As mentioned previously, a meager 110k of production in 2008 will catapult to nearly 700k oz by 2014 assuming no additional reserves are found. A long term production growth rate of 35-40% is amazing on its own. But it also has low cash costs around $400-420/oz, and if you're in the inflation boat I'm in, this is extremely bullish for the company. I think gold will double during the next leg of the commodity bull market, mostly propelled by inflation (both in the U.S and around the world). If you aren't familiar with the term free cash flow, I will explain it very briefly.

Free cash flow is basically the real profit of the company to the shareholder, because in order for a company to keep operations going, a certain amount of capital has to be reinvested. That being said, because the value of any asset of the present value of all future cash flows, free cash flow is the real profit. It is calculated as Net Income (although I make sure no extraordinary items are mixed in) -+Depreciation (which was taken out as a non-cash charge) - Capital Expenditures (both increase in PPE and acquisitions if any occurred) - change in non-cash working capital (Non cash current assets in year T - current liabilities in year T).

Below is a chart of Jaguar's capital expenditures going forward:


These are extremely low reinvestment needs for such strong growth, the likes of which I have yet to come upon for a miner with similar attributes. In other words this means Jaguar is well capitalized, has strong long term growth and needing little reinvestment to support that growth making it a huge free cash flow machine. I think instead it will be bought.

Jaguar Valuation Model

Above is an open for editing link to a Valuation I made for Jaguar, so you can change the projected gold price around.
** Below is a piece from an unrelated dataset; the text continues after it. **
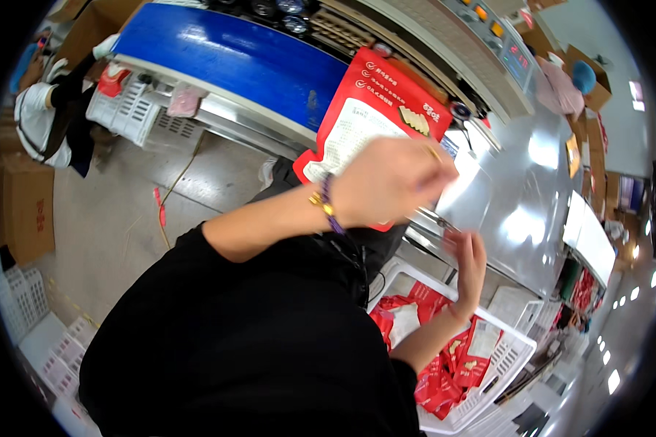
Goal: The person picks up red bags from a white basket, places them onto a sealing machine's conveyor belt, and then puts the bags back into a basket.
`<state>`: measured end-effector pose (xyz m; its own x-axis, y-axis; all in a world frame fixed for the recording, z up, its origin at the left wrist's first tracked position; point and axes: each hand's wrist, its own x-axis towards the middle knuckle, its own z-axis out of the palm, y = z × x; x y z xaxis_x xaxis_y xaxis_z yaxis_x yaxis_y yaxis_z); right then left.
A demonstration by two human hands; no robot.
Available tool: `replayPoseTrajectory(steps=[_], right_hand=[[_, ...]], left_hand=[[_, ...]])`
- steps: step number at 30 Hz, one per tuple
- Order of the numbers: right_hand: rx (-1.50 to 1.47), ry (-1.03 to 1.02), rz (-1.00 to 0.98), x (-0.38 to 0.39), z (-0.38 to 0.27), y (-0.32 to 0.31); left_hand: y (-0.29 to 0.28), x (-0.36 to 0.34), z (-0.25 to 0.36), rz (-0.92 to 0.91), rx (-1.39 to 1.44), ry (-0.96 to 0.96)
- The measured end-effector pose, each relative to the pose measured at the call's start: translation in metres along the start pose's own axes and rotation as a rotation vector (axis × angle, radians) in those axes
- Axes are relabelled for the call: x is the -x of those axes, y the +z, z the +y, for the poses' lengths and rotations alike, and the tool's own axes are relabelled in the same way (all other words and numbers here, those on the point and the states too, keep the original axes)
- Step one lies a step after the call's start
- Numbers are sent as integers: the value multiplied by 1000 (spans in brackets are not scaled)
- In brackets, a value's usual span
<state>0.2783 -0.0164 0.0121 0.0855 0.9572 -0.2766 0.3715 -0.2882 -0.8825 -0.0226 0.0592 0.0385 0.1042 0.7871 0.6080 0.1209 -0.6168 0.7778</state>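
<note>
A large red pouch (357, 124) with a white printed panel and a picture of pale food pieces stands at the edge of the machine, overlapping its blue belt. My left hand (393, 178), with a purple and gold bracelet at the wrist, is closed in front of the pouch's lower right part. Motion smears its fingertips, and I cannot make out what they grip. Lower and to the right, my right hand (470, 269) is raised with thumb and fingers apart, holding nothing visible. It hovers over the rim of a white plastic basket (514, 339) of several red pouches (444, 371).
A blue conveyor belt (233, 58) runs along the far side. A control panel (499, 36) is at the upper right, beside a shiny metal table (525, 197). Another person's gloved hand (106, 46) is at the far left. Cardboard boxes (33, 207) and white crates (127, 109) stand around.
</note>
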Motion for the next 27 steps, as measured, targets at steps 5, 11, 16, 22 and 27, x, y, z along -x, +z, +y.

It also includes a sensitivity analysis.

So What Separates These Juniors From The Rest.

  • Others with strong growth profiles, such as Randgold and El Dorado will require large capital requirements for some years to come, Thus lower free cash flow (the true profits). While Sino will require a little above 100m for 2009 and 2010, the following years will be under 75k. The same goes for Jaguar as they will only require 100k of capital expenditures 1 time in the next 5 to 6 years (assuming no aquisitions).